There are two main methods of “field dressing” your game. You can either field dress the animal or quarter it out using the gutless method. If you’re using the gutless method, getting the hide and quarters off asap will prevent the organs from spoiling your spoils. If you’re gutting the animal, it’s crucial to get all the organs (from windpipe to bum) out in a timely manner. Heat spoils the meat, plain and simple.

Once your game is out of the field, getting the hide off is not an “I’ll do it later” task. The hide keeps the animal warm while it’s alive and will keep the meat warm when you need it to be cooling. Any time you quarter an animal in the field, it’s tough to keep the forest and field completely off. But try anyway. With cold water, wash off that dirt before you leave your meat to cure in a dry cool space.

Last but not least, make processing a priority — especially if it’s hot. If you have a game freezer or winter weather, give your meat time to hang and cure. If not, get your quarters cut into steaks and ground into burger before it spoils.

What to Carry in Your Pack


Finally, let’s talk packing. Every brand on Earth tells you that you need its gadget in your pack, but, trust me, you don’t. An overweight pack will ruin any good hunt, especially for a new hunter.

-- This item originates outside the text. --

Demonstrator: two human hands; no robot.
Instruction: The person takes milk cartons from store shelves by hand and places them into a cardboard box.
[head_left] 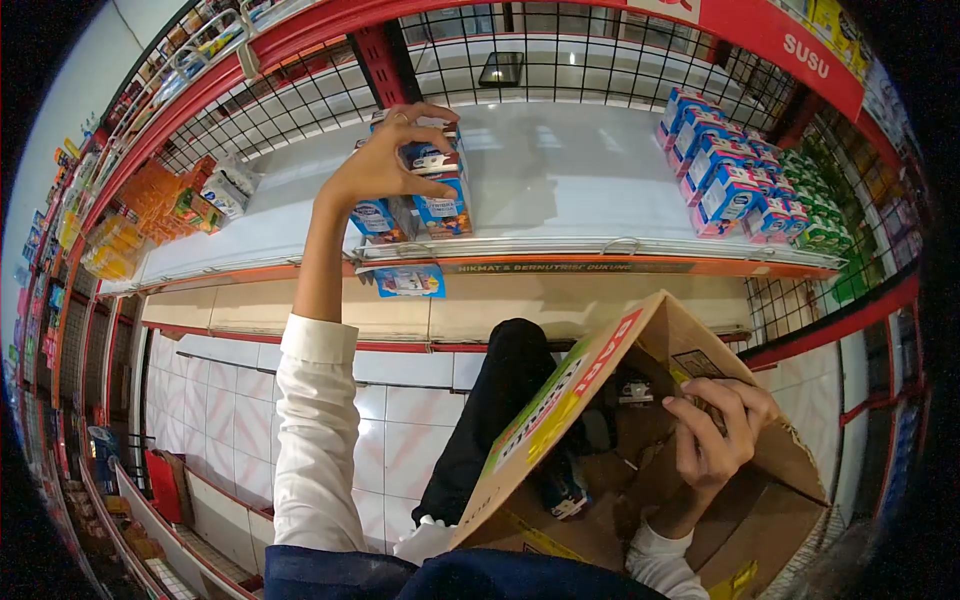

So what do you really need? It depends on the length, type, and location of the hunt. For a big-game day hunt, your pack should top out at 15 pounds. There’s rarely need for more.

In my daypack, I carry food (enough for a day or two), water, a knife (or two), a bone saw, a first-aid kit, neon flagging, three methods to start a fire, dry socks and gloves, a raincoat, rubber gloves, an emergency blanket, 3 feet of rope of paracord, a GPS, a compass, and extra rounds. This also serves as the base for overnight pack hunts.

Seriously, start off light. Your shoulders will be yelling at you until they’re conditioned to the strap of your rifle.

Final Thoughts on Hunter Education

Much like your degree didn’t provide the golden key to a successful career, hunter education isn’t going to make you a master hunter.

It will, however, provide a foundation of skills and ethics that will serve as a resource for your experiences afield. Know that hunter educators across the country work hard to make sure classes fit the demographics of their students. Adult-only courses led by young women and men alike aren’t too hard to find. And, in many states, you’ll have the option to fulfill a portion of the class requirements online. Then, you’ll complete the course with a few hours spent at a field day.

Whatever your choice, you’ll be surprised just how much you end up learning.